● **What the task asks**
A word-for-word retyping of the listing is the goal.

--- --- ---

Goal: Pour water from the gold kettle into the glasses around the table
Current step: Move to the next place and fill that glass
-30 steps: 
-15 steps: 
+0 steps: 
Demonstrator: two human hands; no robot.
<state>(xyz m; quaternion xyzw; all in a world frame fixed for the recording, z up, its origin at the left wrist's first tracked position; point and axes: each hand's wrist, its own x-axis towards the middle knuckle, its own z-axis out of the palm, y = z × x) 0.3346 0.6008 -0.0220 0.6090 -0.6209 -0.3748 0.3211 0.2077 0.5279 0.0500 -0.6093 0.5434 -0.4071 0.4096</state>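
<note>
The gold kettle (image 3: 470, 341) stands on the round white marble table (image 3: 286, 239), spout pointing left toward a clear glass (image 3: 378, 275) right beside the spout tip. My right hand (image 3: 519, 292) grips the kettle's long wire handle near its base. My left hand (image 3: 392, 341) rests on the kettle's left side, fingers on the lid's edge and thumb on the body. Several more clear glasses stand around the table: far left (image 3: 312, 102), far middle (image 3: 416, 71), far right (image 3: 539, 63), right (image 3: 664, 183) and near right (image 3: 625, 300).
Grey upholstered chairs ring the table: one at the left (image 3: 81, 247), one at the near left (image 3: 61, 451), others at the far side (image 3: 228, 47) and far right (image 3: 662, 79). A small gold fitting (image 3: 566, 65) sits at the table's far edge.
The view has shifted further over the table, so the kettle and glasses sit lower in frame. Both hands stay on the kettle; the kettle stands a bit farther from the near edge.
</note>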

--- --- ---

● **Response to the task**
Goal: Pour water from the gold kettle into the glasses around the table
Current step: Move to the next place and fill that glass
-30 steps: 
-15 steps: 
+0 steps: 
Demonstrator: two human hands; no robot.
<state>(xyz m; quaternion xyzw; all in a world frame fixed for the recording, z up, its origin at the left wrist's first tracked position; point and axes: each hand's wrist, its own x-axis towards the middle knuckle, its own z-axis out of the palm, y = z × x) 0.3346 0.6008 -0.0220 0.6090 -0.6209 -0.3748 0.3211 0.2077 0.5279 0.0500 -0.6093 0.5434 -0.4071 0.4096</state>
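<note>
The gold kettle (image 3: 470, 341) stands on the round white marble table (image 3: 286, 239), spout pointing left toward a clear glass (image 3: 378, 275) right beside the spout tip. My right hand (image 3: 519, 292) grips the kettle's long wire handle near its base. My left hand (image 3: 392, 341) rests on the kettle's left side, fingers on the lid's edge and thumb on the body. Several more clear glasses stand around the table: far left (image 3: 312, 102), far middle (image 3: 416, 71), far right (image 3: 539, 63), right (image 3: 664, 183) and near right (image 3: 625, 300).
Grey upholstered chairs ring the table: one at the left (image 3: 81, 247), one at the near left (image 3: 61, 451), others at the far side (image 3: 228, 47) and far right (image 3: 662, 79). A small gold fitting (image 3: 566, 65) sits at the table's far edge.
The view has shifted further over the table, so the kettle and glasses sit lower in frame. Both hands stay on the kettle; the kettle stands a bit farther from the near edge.
</note>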

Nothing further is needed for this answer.